In the debate over foie gras, chefs take out their knives.
BY VICTORINO MATUS
In a Newsweek column last May, chef and restaurateur Wolfgang Puck explained how he would run his food empire from now on: "It's about getting every one of us to eat the right foods," he said, outlining his plans for serving pesticide-free vegetables and free-range chicken, beef and pork. "As for foie gras," Mr. Puck said of the delicacy of buttery rich duck (or goose) liver, "my customers and I can easily live without it."
The classically trained Austrian chef, who earned his fame at Spago and whose products can now be found at both the airport and the frozen-food section, has clearly touched a nerve in, as they say, the celebrity-chef community.
"I think he should stop worrying about cruelty to animals and start worrying about all the customers he's flopping his crap on at airports," says chef Anthony Bourdain, the author of "Kitchen Confidential" and the star of the TV series "No Reservations." Mr. Bourdain elaborates: "He does a lot of business in California. He got squeezed and pressured and phone-called from all angles, and like a good German shopkeeper he folded and sold out the people hiding in the cellar next door. I got no respect."
"A German shopkeeper"? How has a debate over goose liver gotten so nasty? And when did being a chef become so, well, political?
Chefs have always had their opinions. Julia Child's biographer Laura Shapiro writes that, "as she saw it, irradiation didn't pose nearly the threat [to our way of eating] that, say, vegetarianism did." In the 1970s, Paul Bocuse led the way toward simpler dishes with fresh ingredients, launching nouvelle cuisine. And Alice Waters emphasized local and organic foods with her "earth-to-table movement." But the question of whether to serve a dish or not because of humanitarian concerns is a relatively new one.
Banning foie gras has become a rallying cry for animal-rights activists across the country because the delicacy requires the insertion of a feeding tube into the duck's or goose's esophagus for several seconds three times a day toward the end of the bird's life; this force-feeding causes the liver to swell to well over its normal size. California plans on banning foie gras by 2012, and it's already illegal in Chicago. Last month the Humane Society of the U.S. sent the Agriculture Department a petition pushing for a nationwide ban.

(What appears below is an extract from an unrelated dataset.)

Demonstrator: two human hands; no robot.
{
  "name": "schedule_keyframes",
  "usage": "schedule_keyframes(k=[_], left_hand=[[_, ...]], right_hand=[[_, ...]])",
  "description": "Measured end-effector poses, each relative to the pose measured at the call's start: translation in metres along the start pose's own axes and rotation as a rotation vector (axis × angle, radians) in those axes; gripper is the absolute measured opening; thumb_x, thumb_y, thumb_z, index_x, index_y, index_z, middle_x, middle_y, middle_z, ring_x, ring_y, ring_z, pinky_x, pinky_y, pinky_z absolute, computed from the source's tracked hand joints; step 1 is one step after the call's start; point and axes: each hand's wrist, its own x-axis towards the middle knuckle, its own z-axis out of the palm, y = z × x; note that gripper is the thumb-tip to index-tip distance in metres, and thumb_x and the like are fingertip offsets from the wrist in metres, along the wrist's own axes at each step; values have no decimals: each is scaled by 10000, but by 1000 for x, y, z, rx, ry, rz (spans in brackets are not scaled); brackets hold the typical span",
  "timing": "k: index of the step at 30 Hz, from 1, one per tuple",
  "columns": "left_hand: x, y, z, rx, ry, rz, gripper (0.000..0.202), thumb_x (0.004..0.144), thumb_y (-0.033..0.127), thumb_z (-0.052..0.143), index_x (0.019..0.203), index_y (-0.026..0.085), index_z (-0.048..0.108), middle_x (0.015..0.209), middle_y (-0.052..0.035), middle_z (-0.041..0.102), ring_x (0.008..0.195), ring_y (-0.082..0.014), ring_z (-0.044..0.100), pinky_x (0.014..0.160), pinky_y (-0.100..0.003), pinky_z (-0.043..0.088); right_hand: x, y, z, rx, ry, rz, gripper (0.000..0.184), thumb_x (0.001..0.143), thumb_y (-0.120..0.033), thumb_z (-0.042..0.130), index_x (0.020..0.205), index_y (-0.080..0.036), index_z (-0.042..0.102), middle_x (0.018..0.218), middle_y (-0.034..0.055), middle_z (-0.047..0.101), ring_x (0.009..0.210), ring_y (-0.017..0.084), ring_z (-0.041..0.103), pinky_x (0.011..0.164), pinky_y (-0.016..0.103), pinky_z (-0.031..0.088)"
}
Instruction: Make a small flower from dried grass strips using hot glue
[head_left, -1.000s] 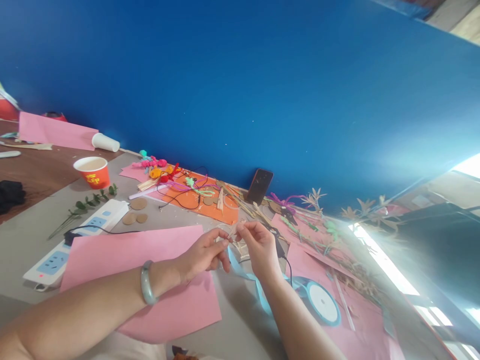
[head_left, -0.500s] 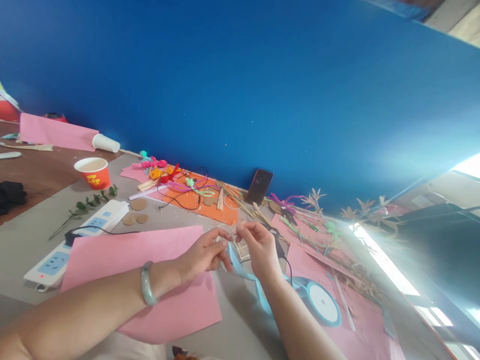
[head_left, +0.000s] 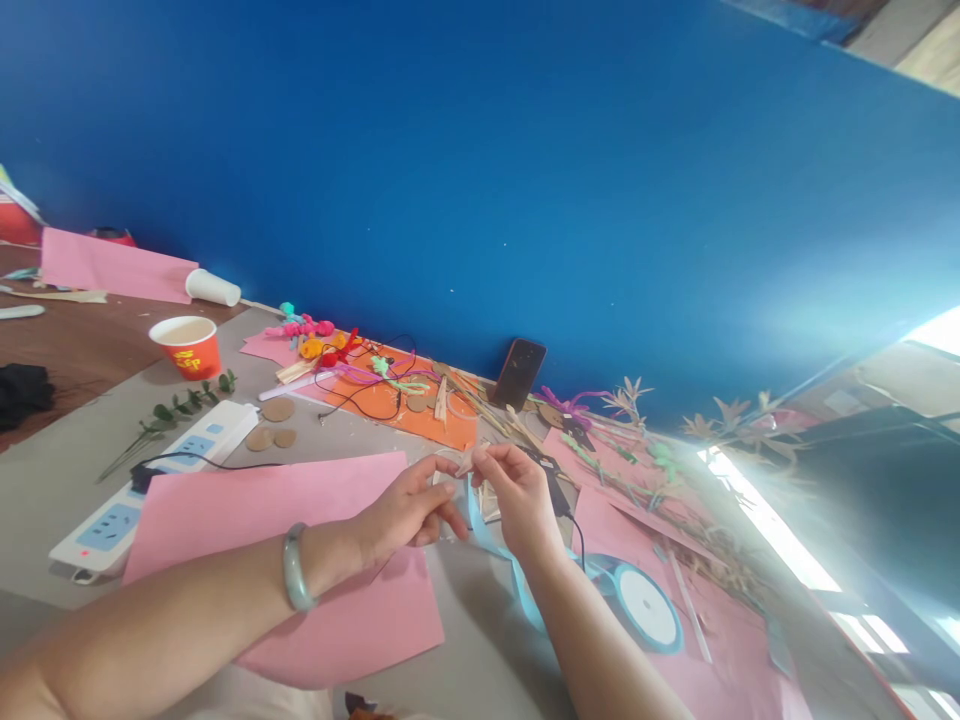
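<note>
My right hand (head_left: 521, 495) is closed in a pinch on a small pale strip (head_left: 469, 461), in front of the cluttered part of the table. Beside it, my left hand (head_left: 412, 505) has its fingers curled, the index fingertip touching the strip's left end. Whatever else lies between the left fingers is too small to make out. Light blue ribbon (head_left: 484, 535) hangs just below the fingertips and runs behind my right wrist to a white-centred spool (head_left: 649, 605). A pink sheet (head_left: 300, 500) lies under my left forearm.
A white power strip (head_left: 112, 525) with a plugged-in cable sits at the left, near a red paper cup (head_left: 186, 345). A phone (head_left: 519, 373) leans on the blue wall. Pipe-cleaner pieces (head_left: 397, 373) cover an orange sheet (head_left: 442, 425). Dried stems (head_left: 720, 550) lie to the right.
The pale strip shows more clearly between my fingertips. The upper end of the ribbon has swung slightly right, towards my right hand. Both arms stay nearly where they were.
</note>
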Motion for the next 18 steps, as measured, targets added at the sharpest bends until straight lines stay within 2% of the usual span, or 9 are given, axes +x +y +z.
schedule_keyframes(k=[7,18], left_hand=[[-2,2,1,4,16,11,251,880,388,486,1044,202,446,665,-39,685,353,-34,277,409,-197,174],[-2,5,3,4,37,14,247,873,392,492,1014,194,447,660,-47,689,346,-34,266,395,-192,150]], right_hand=[[0,3,0,-3,23,22,195,753,-349,663,654,-197,592,526,-11,566,560,149,533,621,284,467],[3,7,-2,41,13,38,185,746,-332,677,671,-184,595,560,-12,582,564,133,522,641,269,448]])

But now the delicacy has caused a split among celebrity chefs--some of whom believe their job is preparing food, while others want to use their fame to score political points. In an email, Mr. Puck said his decision was not the result of being bullied. Reflecting on Spago's 25th anniversary, he writes: "I realized that . . . we had built a very successful company . . . and I wanted to use this success as a platform for doing something more socially responsible--something that needed leadership. Removing foie gras is a small part of our larger initiative . . . about values and eating and living WELL." (Mr. Puck's nine-point WELL program stands for "Wolfgang's Eating, Loving and Living.")
Wayne Pacelle, president of the Humane Society, whose organization worked with Mr. Puck on WELL, says the group did not engage in pressure tactics. But Michael Ginor, co-founder and president of Hudson Valley Foie Gras, disagrees: "There was an awful lot of pressure. I know from Wolfgang Puck's own chefs who are friends."
Some chefs view the criticism of foie gras as a direct assault on their tradition and heritage (it has been eaten since the time of the ancient Egyptians). "The intimidation [animal-rights activists] gave me and my staff--this is a big political problem," says Daniel Boulud, New York's four-star restaurateur and host of the TV show "After Hours" (in which the chef throws a dinner party for friends at a different restaurant each week). "Animals are treated here for the purpose of food--I think the duck has a pretty nice life." Culinary elder statesman Jacques Pépin calls the banning efforts "a sham." (Both men are respectful of Mr. Puck but believe, like Mr. Ginor, that he was pressured into his decision.)
Bill Buford of The New Yorker considers the activism of chefs "a good thing because food itself is and always has been more than just a plate of food. It is also history, identity, family, biology, culture, and, yes, politics." Fair enough. But like other celebrities who campaign to save the rainforests or to stop global warming, chefs may eventually push the limits of their fame. And Mr. Puck's customers may decide they've had enough.
On the other hand, Mr. Buford, the author of the best-selling "Heat: An Amateur's Adventures as Kitchen Slave, Line Cook, Pasta-Maker, and Apprentice to a Dante-Quoting Butcher in Tuscany," couldn't care less about the specifics of this debate: "It's a fat bomb," he says of foie gras, "the swollen testimony of a goose that has lived a luxurious life, offered up as an inflated luxury to the people prepared to pay for it. . . . Who cares? Do you? I don't." Clearly, some others do.